[WORK TASK] For the entries below, say how many lines hold the word "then", with the number as the only reply.

(Data items)
--------------------------------
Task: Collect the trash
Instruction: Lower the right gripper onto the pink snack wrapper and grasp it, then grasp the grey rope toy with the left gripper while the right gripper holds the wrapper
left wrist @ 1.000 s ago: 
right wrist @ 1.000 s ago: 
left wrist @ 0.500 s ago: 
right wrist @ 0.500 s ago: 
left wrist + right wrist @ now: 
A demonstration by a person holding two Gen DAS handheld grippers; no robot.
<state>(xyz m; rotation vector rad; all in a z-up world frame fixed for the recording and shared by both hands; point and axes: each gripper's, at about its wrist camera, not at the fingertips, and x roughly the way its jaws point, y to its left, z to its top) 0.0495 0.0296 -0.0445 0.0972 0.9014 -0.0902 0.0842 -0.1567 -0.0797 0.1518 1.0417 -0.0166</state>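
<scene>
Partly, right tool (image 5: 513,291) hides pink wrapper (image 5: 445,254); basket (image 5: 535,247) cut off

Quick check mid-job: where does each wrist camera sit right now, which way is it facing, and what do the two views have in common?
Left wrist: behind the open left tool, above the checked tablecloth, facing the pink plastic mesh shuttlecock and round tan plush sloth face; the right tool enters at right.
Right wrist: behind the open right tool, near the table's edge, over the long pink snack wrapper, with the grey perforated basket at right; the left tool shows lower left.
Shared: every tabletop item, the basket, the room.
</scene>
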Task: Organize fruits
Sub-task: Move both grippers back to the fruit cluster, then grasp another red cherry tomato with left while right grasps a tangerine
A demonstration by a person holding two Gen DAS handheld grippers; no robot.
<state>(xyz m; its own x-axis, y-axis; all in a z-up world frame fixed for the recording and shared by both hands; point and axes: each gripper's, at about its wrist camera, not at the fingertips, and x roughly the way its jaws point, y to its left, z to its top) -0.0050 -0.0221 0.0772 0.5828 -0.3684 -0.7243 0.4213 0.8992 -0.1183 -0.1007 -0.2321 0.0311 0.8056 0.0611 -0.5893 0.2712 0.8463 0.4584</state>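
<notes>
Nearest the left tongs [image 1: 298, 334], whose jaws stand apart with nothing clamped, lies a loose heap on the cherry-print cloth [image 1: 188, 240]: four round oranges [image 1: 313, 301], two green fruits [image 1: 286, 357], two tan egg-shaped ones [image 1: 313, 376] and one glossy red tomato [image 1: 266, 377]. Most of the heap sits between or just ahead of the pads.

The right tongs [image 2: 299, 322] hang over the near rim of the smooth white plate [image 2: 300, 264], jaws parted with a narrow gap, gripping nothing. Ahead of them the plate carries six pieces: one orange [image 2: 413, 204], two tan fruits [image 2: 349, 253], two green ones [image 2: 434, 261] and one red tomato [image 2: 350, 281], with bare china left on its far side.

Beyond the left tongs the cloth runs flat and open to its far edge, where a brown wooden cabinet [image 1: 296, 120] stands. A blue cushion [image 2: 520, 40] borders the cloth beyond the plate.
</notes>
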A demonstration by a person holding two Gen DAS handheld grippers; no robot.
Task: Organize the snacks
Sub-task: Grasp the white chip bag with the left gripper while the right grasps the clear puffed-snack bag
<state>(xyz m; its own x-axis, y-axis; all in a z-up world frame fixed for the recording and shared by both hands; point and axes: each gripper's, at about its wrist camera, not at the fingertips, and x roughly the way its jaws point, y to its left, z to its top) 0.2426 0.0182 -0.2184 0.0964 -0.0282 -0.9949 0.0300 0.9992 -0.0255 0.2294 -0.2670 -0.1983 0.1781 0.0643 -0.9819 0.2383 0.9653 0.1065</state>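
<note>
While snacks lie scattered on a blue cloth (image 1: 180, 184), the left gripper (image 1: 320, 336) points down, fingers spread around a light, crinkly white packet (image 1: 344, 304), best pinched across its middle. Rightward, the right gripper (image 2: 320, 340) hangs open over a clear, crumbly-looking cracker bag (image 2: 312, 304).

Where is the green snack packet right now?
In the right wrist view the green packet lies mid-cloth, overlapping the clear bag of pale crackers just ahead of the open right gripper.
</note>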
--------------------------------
[EXERCISE ANSWER] 2